When it came to fashion, cooking, and household management, Mallarmé ironically picked up where Isabella Beeton, the author of Mrs Beeton’s Book of Household Management (1861), had left off. From his time in London, the French poet would surely have known about the ubiquitous English guide to running a Victorian household, which, like The Latest Fashion, began as a serialized magazine and was only later collected into a book. Isabella’s husband, Samuel Orchart Beeton, had founded The Queen: The Lady’s Newspaper, where the Yapp sisters published their dispatches from Paris. It is inconceivable that the Yapps, in whose London and Paris homes Mallarmé was a frequent visitor, did not possess a copy of Mrs Beeton’s Book of Household Management, a work that helped define domestic Victorian mores. The English book was enormously successful, selling nearly two million copies by 1868, even though Isabella Beeton died in 1865, as Ettie Yapp would eight years later, of puerperal fever. Mallarmé had also read copies of The Queen, which contained the latest society gossip from the court of Queen Victoria alongside advice about the latest in fashion, decoration, cooking, and entertaining. Upon his return from London to Paris, the poet must have seen the publication of a magazine for upper-class ladies as a means of getting rich.

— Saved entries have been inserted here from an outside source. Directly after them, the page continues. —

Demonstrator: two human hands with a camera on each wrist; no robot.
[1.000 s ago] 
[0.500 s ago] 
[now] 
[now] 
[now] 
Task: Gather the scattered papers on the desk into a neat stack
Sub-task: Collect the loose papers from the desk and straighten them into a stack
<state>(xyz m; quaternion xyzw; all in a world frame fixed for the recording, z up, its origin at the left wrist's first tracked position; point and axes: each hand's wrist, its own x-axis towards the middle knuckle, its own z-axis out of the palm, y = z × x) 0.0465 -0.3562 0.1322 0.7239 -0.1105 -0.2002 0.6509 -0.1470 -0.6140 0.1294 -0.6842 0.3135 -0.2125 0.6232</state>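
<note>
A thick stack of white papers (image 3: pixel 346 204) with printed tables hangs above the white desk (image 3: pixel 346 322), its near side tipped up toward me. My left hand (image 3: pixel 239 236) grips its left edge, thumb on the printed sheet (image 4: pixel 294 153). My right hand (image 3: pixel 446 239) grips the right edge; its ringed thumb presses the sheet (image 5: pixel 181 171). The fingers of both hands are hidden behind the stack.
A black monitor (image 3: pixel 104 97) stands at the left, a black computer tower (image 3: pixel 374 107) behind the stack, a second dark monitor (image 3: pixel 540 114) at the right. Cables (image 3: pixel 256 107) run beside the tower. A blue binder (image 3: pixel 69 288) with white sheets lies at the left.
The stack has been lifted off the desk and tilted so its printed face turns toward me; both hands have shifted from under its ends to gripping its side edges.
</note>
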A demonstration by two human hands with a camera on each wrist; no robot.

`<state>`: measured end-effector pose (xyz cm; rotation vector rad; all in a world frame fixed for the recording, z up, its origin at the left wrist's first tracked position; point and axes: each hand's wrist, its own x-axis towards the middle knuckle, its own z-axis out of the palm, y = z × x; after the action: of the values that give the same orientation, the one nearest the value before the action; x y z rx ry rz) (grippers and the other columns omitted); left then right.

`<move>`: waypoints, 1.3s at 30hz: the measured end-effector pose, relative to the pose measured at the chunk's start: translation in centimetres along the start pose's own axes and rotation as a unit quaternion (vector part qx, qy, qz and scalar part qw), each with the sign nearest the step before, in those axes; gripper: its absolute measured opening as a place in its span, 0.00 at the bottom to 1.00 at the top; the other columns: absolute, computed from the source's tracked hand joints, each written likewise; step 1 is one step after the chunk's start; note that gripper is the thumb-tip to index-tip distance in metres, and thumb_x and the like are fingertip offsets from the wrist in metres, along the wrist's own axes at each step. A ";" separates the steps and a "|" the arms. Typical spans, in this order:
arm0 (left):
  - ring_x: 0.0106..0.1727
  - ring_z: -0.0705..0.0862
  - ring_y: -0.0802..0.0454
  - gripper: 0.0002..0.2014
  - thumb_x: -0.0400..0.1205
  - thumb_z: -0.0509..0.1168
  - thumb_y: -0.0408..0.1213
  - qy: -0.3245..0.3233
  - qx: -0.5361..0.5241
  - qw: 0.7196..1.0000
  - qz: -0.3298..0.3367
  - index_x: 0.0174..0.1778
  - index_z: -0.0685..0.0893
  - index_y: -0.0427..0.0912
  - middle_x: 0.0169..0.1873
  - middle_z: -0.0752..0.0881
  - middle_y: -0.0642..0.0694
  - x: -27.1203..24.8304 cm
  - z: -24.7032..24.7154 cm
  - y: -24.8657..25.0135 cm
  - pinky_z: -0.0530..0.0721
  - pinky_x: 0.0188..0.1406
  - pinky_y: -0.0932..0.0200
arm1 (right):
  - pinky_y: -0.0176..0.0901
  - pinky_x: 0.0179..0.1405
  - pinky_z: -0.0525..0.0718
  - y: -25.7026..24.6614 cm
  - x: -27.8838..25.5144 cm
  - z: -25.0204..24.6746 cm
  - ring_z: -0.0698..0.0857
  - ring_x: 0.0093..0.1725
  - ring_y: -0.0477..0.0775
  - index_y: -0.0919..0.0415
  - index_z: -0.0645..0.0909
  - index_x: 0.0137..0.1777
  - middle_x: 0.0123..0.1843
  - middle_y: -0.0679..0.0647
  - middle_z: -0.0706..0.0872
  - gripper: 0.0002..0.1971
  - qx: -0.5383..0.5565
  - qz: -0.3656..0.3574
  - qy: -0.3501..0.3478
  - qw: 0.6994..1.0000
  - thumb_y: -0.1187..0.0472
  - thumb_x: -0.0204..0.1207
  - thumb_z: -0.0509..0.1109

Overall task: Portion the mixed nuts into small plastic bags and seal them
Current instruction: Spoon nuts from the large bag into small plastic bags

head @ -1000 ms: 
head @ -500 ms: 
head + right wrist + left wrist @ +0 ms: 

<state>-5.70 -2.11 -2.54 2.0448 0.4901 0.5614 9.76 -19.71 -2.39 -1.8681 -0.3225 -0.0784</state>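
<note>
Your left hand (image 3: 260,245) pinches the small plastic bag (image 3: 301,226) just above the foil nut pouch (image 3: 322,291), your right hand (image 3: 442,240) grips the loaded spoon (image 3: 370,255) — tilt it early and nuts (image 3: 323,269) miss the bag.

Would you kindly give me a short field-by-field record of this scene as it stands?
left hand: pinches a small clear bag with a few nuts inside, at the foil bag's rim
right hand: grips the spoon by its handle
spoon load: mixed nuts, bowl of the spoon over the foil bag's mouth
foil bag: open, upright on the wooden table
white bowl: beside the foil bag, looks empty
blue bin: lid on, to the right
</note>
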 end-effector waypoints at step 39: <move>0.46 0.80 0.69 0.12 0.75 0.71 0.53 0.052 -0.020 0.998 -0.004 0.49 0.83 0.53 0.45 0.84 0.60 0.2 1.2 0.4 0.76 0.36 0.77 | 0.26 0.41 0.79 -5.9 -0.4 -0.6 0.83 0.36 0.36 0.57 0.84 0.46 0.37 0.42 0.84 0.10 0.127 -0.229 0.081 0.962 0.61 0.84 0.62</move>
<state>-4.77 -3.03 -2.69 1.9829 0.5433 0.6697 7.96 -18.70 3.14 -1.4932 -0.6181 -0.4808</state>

Mallarmé, perhaps sensing that such pieces would mar his reputation as a poet, wrote the entirety of every issue of The Latest Fashion under a variety of pseudonyms, each with a different specialty in the arts of living: Marguerite de Ponty for ladies’ fashion; Miss Satin for fashion houses; Ix, a male, for book and theater reviews; the Chef de Bouche de chez Brébant for cuisine; Madame de P. for education; Toussenel for naturalist activities and sports; and “A Grandmother” when it came to tried-and-true home remedies—“A Syrup to cure a cold,” “Ointment for chilblains”—that have been “practiced for generations.” In case such obvious disguise might raise suspicion, Mallarmé assured his readers of the reality of the fabrication: “Have full confidence, Mesdames, in the foreign pseudonym of a well-known Parisian lady: Miss Satin.”27 It was not so much that the poet had inverted traditional gender identities, but he was capable of identifying with women, of imagining their sensitivities to decoration and dress. He spoke in the voice of a woman.
The persona adopted for food suggestions, the Chef de Bouche de chez Brébant, summoned the luxury dinners of the real Paul Brébant, who, in 1863, had purchased Chez Vachette, 32 boulevard de la Poissonière, the restaurant frequented by Paris’s intellectual, journalistic, and literary elite. It was at Chez Brébant where dramatist Alexander Dumas fils honored his novelist father with a nineteen-course meal, not counting cheese or fruit. In The Latest Fashion, Mallarmé’s fictitious chef proposed a comparatively modest seven-course “menu for a luncheon by the seaside,” and a midnight supper consisting of Ostend and Marennes oysters, for a first course; consommé of plovers’ eggs, black pudding à la Richelieu, fillets of sole with Montpellier butter, saddle of Nîmes lamb with asparagus tips, for an entrée; truffled bartorelles, thrush pâté with juniper berries, new peas française, and buisson of crayfish with Ribeauvillé wine, for the main course; and louvers in pastry with chocolate, for dessert.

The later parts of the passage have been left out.